## TRY IT
Scan the data below. Pull out each line where "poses" occurs.

## RECORD EXTRACTS
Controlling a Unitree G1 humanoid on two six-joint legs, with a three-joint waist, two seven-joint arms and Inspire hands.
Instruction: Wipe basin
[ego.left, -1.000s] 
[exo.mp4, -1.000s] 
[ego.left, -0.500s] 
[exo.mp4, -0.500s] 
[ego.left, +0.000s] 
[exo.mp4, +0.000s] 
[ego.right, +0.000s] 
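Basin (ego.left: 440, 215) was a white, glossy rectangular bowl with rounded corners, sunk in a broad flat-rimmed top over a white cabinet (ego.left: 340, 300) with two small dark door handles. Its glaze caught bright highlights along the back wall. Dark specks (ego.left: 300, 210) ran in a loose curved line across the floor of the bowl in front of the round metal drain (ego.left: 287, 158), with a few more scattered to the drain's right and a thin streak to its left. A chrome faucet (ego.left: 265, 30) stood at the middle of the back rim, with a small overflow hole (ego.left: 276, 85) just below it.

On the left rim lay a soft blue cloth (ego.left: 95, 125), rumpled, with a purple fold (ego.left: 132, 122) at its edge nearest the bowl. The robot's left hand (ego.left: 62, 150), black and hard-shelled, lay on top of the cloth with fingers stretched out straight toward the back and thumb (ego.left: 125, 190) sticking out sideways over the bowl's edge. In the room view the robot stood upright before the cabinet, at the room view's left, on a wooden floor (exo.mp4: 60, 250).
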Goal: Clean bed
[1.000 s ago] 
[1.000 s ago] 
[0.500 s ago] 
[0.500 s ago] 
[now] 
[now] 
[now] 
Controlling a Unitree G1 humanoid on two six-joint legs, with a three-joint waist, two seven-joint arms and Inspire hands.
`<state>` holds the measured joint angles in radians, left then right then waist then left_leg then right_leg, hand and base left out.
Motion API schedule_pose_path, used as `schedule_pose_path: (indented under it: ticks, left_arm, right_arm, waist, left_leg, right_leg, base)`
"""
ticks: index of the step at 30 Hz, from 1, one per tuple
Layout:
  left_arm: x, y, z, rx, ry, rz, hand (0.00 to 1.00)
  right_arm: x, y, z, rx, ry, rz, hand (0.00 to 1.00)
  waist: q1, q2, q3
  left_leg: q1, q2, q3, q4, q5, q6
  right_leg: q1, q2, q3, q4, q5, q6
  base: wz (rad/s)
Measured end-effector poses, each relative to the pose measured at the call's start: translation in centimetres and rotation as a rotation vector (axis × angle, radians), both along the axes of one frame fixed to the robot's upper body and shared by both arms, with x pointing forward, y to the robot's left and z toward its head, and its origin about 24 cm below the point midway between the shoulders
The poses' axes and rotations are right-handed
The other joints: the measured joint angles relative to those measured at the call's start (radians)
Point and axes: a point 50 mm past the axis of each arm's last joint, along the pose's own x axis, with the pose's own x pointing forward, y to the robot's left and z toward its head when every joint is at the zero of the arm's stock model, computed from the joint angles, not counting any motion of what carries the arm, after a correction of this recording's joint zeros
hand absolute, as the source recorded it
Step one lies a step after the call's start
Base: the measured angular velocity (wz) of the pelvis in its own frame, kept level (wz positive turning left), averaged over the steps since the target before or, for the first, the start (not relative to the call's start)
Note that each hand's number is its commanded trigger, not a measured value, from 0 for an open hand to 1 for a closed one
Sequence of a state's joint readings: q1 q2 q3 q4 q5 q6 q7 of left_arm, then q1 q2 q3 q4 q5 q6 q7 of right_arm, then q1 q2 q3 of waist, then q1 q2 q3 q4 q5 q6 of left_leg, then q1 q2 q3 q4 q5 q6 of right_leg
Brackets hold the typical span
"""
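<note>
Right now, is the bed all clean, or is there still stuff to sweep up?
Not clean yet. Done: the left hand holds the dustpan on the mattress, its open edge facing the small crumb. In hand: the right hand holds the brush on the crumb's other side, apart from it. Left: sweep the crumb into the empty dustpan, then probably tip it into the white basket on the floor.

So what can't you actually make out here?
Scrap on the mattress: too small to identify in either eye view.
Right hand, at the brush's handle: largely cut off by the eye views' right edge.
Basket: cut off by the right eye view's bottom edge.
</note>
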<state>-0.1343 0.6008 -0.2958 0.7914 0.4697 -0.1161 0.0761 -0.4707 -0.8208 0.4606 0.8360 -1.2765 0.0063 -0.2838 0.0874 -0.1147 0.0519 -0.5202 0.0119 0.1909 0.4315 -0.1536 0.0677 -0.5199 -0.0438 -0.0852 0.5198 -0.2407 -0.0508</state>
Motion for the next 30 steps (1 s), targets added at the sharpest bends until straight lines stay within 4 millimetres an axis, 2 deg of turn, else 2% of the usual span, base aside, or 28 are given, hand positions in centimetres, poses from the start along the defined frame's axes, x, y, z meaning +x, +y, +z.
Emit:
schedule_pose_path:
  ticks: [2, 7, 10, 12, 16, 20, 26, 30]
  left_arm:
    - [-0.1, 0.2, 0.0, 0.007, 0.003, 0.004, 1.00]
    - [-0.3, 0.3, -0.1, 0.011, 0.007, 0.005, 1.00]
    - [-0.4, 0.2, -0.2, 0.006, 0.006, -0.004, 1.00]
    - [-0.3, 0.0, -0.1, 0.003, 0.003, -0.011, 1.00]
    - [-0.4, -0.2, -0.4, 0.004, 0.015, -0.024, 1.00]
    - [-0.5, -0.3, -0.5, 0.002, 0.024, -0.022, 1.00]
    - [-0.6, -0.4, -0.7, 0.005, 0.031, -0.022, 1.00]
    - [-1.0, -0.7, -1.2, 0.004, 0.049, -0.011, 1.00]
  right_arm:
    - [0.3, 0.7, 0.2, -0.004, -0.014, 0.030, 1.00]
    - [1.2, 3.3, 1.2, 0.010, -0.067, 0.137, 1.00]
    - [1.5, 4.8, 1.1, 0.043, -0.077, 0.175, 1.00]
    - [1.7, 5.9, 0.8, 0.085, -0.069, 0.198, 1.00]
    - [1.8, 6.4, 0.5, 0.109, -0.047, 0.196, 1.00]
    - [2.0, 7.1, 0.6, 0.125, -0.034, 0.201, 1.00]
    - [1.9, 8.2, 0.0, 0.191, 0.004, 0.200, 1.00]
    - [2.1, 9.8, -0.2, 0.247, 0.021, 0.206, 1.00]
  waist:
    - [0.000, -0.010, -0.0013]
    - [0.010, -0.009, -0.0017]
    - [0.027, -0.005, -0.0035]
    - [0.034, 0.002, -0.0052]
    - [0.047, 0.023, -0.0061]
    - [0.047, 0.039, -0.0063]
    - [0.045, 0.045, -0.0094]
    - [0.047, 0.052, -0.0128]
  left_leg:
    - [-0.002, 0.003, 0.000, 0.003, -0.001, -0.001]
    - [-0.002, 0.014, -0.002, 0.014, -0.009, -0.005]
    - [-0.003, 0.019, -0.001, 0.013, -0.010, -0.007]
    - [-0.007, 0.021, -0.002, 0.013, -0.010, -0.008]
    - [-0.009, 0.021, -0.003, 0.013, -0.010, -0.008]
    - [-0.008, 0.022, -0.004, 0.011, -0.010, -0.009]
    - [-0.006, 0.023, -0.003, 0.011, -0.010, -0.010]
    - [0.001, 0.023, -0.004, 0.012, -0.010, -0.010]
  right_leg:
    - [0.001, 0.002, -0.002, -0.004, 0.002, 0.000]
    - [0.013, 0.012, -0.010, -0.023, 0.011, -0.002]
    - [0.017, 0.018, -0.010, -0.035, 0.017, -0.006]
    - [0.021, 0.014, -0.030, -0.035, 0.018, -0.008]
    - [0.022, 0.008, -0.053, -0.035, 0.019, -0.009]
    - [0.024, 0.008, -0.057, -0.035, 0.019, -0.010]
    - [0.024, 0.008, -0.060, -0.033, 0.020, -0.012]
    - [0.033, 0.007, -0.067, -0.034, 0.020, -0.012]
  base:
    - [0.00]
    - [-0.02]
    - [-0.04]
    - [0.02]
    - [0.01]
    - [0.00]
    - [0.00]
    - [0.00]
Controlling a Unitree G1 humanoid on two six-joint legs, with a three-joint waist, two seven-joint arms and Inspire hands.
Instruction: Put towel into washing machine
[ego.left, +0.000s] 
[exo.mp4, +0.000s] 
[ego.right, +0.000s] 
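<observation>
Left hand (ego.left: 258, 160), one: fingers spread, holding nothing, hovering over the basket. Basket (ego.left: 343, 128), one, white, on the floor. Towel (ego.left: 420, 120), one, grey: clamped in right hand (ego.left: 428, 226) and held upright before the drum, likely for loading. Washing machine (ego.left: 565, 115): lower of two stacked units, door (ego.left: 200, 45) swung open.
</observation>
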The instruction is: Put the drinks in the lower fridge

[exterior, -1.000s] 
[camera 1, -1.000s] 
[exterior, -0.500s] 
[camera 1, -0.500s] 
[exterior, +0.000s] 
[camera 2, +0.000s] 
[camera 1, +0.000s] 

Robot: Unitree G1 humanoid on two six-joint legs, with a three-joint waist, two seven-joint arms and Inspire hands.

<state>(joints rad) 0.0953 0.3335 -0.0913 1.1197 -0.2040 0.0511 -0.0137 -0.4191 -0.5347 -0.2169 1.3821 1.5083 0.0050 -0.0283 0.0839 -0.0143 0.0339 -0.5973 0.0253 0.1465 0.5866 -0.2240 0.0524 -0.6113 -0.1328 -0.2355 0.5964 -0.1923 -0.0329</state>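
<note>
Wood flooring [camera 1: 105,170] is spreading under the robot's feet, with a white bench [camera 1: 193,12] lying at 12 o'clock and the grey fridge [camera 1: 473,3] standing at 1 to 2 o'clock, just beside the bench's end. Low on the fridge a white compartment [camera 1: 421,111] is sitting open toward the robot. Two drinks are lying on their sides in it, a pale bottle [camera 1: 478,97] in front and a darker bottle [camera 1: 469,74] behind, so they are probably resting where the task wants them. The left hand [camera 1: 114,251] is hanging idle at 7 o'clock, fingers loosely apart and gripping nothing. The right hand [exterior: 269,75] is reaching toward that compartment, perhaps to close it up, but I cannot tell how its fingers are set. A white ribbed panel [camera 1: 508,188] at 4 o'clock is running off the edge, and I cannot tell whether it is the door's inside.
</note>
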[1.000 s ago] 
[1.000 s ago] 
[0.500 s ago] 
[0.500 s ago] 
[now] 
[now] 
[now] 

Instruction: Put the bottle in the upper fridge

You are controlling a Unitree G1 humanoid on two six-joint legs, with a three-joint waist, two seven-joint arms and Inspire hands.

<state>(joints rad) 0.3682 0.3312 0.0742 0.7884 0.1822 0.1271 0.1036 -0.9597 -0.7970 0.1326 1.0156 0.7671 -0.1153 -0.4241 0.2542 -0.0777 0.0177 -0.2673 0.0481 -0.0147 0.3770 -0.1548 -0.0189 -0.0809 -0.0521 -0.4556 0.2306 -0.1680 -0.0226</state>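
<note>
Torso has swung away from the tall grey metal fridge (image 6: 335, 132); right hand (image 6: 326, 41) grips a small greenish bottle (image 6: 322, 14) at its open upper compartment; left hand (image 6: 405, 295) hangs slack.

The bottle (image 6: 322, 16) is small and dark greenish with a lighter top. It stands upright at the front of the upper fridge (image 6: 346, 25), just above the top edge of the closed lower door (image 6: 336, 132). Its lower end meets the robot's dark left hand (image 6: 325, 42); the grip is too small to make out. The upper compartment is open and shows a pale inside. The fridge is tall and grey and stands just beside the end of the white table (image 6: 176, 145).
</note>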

## TASK RESPONSE
Measured end-effector poses, each relative to the pose measured at the call's start: translation in centimetres and rotation as a rotation vector (axis × angle, radians), both along the axes of one frame fixed to the robot's upper body and shared by both arms, with x pointing forward, y to the robot's left and z toward its head, and its origin about 24 cm below the point midway between the shoulders
The poses' axes and rotations are right-handed
Motion for the next 30 steps (1 s), targets added at the sharpest bends until straight lines stay within 4 millimetres an axis, 2 deg of turn, else 2% of the usual span, base aside, or 28 are given, hand positions in centimetres, poses from the start along the defined frame's axes, x, y, z meaning +x, +y, +z.

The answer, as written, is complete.